En quelques années, Greta Gerwig s’est imposée comme l’une des nouvelles figures du cinéma indépendant américain. En collaborant avec Noah Baumbach, Woody Allen, Al Pacino ou Mia Hansen Løve, la comédienne et scénariste a dévoilé un univers où ses nombreuses références n’ont jamais étouffé son énergie créatrice.
Avec Maggie a un plan, Gerwig revient à un exercice plus sobre que Mistress America et s’impose dans une comédie mineure mais agréable. En travaillant le personnage de Maggie avec Rebecca Miller (The ballad of Jack & Rose), l’actrice et la cinéaste ont fait de l’héroïne le point central d’un triangle amoureux drôle et attachant. Aux côtés de Gerwig, Julianne Moore continue de se réinventer et Ethan Hawke excelle dans un registre évoquant son travail avec Richard Linklater et Julie Delpy.
Ils incarnent un couple d’académiciens qui voit son quotidien morose chamboulé par l’arrivée de Maggie, trentenaire qui tente d’avoir un enfant. Son regard plein de candeur, sa spontanéité et sa bienveillance vont séduire l’écrivain marié qui trouvera en Maggie un appui solide dans l’écriture de son roman. Mais cette dernière sera rapidement dépassée par l’égocentrisme de John, qui n’est peut-être tout simplement pas fait pour la littérature.
Greta Gerwig apporte toute la vitalité nécessaire à un script qui dépend de la fantaisie de son héroïne. Ses questions existentielles ne lui enlèvent jamais sa légèreté et sa force. Sa personnalité rappelle ainsi certains protagonistes de Woody Allen, au même titre que son talent pour mettre en place un plan foireux qui lui retombe dessus. Rebecca Miller plante sa caméra dans Washington Square et laisse Maggie tourner en rond, tomber amoureuse puis trouver une solution pour s’échapper de sa vie de famille oppressante dans le parc réconfortant.
Les traits de caractère des personnages sont caricaturaux mais jamais agaçants.

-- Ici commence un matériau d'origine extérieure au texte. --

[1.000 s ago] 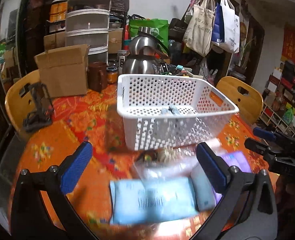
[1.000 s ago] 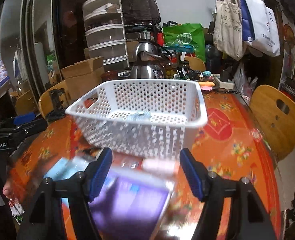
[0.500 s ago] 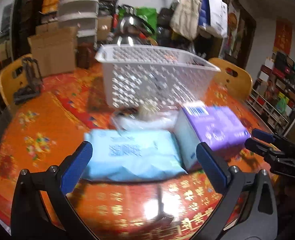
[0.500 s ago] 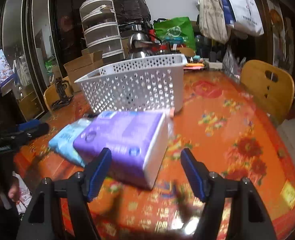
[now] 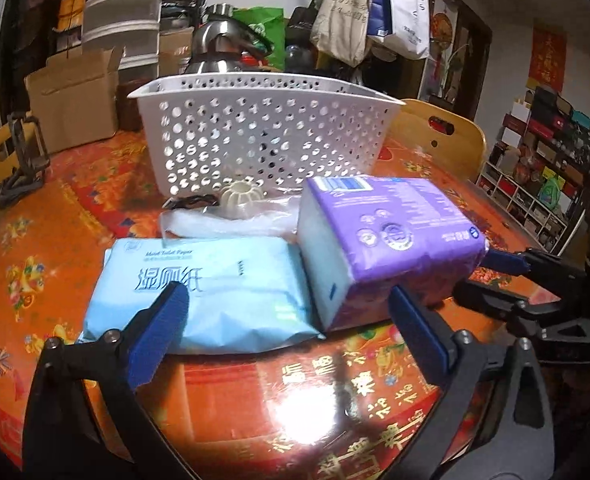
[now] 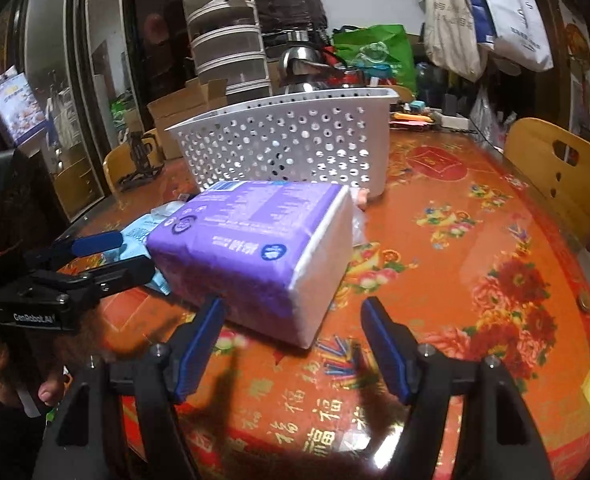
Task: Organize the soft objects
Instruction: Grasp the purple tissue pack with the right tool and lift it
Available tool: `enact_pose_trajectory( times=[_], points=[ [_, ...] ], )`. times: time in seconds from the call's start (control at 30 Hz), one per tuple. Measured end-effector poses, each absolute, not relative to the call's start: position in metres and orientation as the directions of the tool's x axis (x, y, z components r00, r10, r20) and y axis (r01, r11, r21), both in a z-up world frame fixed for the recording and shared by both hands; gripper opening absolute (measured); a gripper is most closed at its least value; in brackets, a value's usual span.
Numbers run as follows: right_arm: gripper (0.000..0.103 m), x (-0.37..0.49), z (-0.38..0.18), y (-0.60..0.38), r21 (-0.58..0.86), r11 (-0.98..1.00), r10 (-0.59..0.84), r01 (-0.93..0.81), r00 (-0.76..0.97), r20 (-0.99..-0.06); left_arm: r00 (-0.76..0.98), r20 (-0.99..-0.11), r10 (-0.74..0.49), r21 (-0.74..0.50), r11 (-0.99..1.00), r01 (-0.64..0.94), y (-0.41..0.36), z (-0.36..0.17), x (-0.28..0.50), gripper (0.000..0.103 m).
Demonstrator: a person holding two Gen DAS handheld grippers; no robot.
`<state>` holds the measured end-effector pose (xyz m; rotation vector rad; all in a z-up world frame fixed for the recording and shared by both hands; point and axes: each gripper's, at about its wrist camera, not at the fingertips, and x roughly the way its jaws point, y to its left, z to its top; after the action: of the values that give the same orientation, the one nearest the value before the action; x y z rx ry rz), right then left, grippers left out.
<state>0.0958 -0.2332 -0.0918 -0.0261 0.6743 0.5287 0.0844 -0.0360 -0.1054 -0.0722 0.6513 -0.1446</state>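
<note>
On a glossy orange floral table (image 5: 75, 208), seen from the left wrist camera, the left gripper (image 5: 291, 312) hovers low with its blue-padded jaws spread wide, holding nothing. Just ahead of it lies a flat light-blue wet wipes pack (image 5: 203, 288). Touching that pack's right edge is a purple tissue pack (image 5: 391, 236), taller and angled. Behind both sits a crumpled clear plastic bag (image 5: 231, 220) with a small cream ridged object (image 5: 241, 198) on it, and behind those a white perforated basket (image 5: 263, 132). The right gripper (image 5: 507, 264) shows at the right edge, beside the purple pack.

From the right wrist camera, the right gripper (image 6: 293, 320) has its jaws spread, empty, just short of the purple tissue pack (image 6: 255, 236). The wipes pack (image 6: 139, 236) peeks out left of it, the basket (image 6: 291, 144) stands beyond, and the left gripper (image 6: 95, 256) reaches in from the left.
</note>
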Motion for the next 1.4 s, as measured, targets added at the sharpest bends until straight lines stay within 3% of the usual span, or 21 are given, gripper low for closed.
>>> enact_pose_trajectory(
  times=[0.2,0.43,0.53,0.6,1.4],
  points=[
    [0.05,0.101,-0.096,-0.223,0.156,0.846,0.486,-0.509,0.618,-0.618,0.77,-0.605,-0.202,-0.118,0.979,0.164,-0.046,-0.105,0.091,0.083],
    [0.05,0.105,-0.097,-0.226,0.173,0.846,0.494,-0.504,0.62,-0.609,0.747,-0.618,-0.244,-0.116,0.968,0.221,-0.059,-0.108,0.096,0.067],
    [0.049,0.105,-0.096,-0.226,0.179,0.842,0.501,-0.509,0.616,-0.608,0.75,-0.612,-0.252,-0.108,0.966,0.236,-0.064,-0.11,0.096,0.055],
    [0.045,0.106,-0.097,-0.225,0.169,0.842,0.496,-0.512,0.614,-0.613,0.74,-0.61,-0.282,-0.127,0.957,0.26,-0.064,-0.111,0.096,0.039],
    [0.04,0.088,-0.093,-0.214,0.085,0.883,0.422,-0.462,0.701,-0.575,0.774,-0.58,-0.255,-0.059,0.96,0.272,-0.073,-0.104,0.075,0.039]
  ],
)
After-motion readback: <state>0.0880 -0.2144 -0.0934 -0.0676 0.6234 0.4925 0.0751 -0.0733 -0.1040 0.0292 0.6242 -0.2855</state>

Le spectateur accepte totalement le dynamisme de Maggie mais surtout les coups bas, l’arrogance et l’égoïsme de John et son ex-femme Georgette, intellectuels en perpétuelle compétition. A travers leurs interventions dans des conférences en tant qu’anthropologues, le couple expose ses démons et récolte des critiques dithyrambiques. Rebecca Miller se moque gentiment, ne force jamais sur les stéréotypes et offre même à Georgette et John un sympathique interlude canadien qui relance le rythme comique du film.
Cette capacité à traiter les personnages avec tendresse et à installer un équilibre entre eux dans le déroulement de l’œuvre fait tout le charme de Maggie a un plan. Julianne Moore et Ethan Hawke s’expriment librement dans une comédie après de nombreux rôles dramatiques tandis que Greta Gerwig continue de s’imposer comme un élément indispensable du paysage humoristique new-yorkais.
L’unique problème du film est son manque d’originalité. Le plan de Maggie se dévoile avec quelques accrocs mais celui du long métrage ne surprend jamais le spectateur. On se console néanmoins avec les apparitions furtives mais marquantes de Maya Rudolph et Bill Hader, seconds rôles qui amènent de sympathiques pauses dans le parcours prévisible du trio.
Rebecca Miller ne renouvelle en rien le genre mais fait mouche en mettant constamment en avant sa distribution parfaite. La réalisatrice permet à Greta Gerwig de reprendre une recette qui fonctionne et qu’elle saura sans doute renouveler par la suite.